(Given information)

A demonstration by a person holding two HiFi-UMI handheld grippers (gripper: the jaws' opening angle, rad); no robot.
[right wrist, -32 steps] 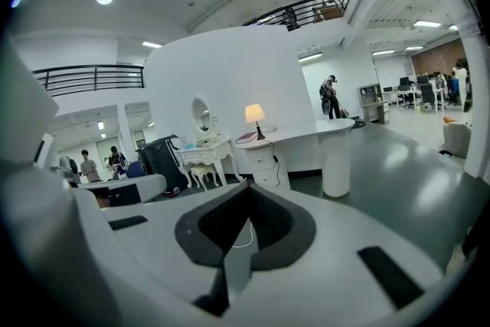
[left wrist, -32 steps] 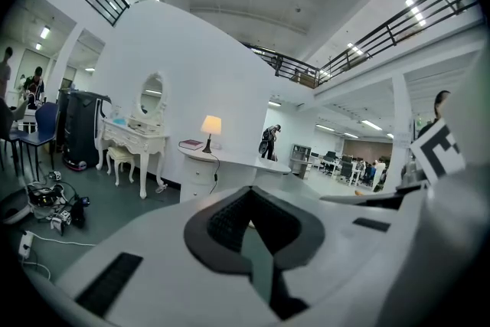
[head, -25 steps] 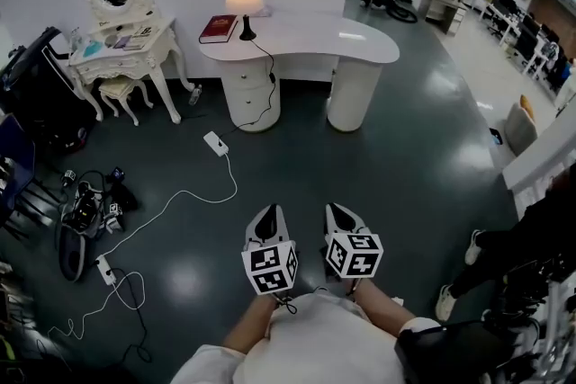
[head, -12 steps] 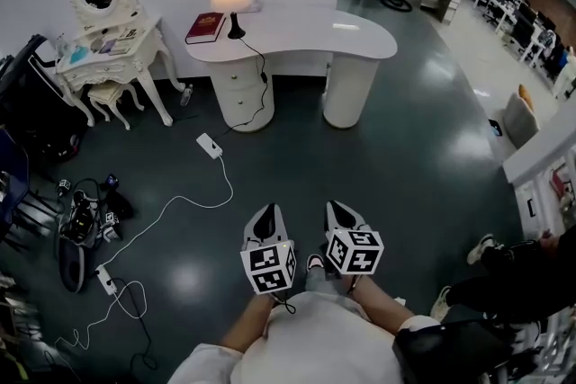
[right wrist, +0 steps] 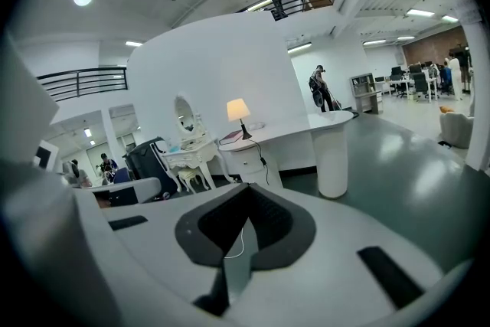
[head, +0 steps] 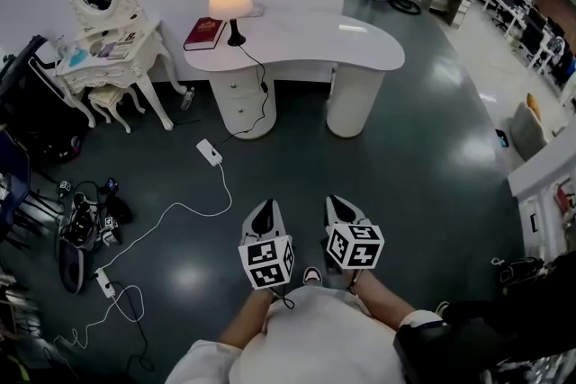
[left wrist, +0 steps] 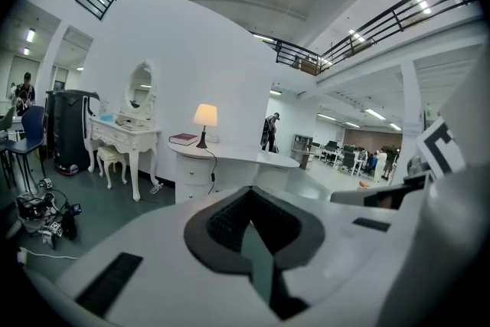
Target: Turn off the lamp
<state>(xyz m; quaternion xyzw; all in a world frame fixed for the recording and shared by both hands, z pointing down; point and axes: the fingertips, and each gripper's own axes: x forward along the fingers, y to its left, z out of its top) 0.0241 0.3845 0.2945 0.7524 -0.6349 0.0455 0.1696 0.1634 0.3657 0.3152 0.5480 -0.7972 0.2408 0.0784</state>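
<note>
White dressing table (head: 112, 45) stands far ahead of the left gripper (head: 264, 213) and well off to its left. It looks to be no part of the job. Right of it, a red book (head: 204, 33) lies on the near-left end of the curved white desk (head: 315, 45), just beside the lamp (head: 229, 0). The lamp is lit and upright, well apart from both claws, ahead and a little left of the left one. Its black cord (head: 258, 90) hangs down the desk front and runs toward a white power strip (head: 210, 152) on the floor, between lamp and claws; where the switch sits is too small to tell. The left gripper's jaws are together on nothing, held low and close to the body — likely because this is an approach, not a reach. The right gripper (head: 339, 209) rides just beside it, jaws likewise closed and empty — probably kept so until the lamp comes within reach.
</note>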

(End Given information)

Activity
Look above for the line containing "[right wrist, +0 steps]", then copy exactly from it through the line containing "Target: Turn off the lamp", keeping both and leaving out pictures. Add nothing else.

Exercise result
[right wrist, +0 steps] 
[head, +0 steps] 
[left wrist, +0 steps] 
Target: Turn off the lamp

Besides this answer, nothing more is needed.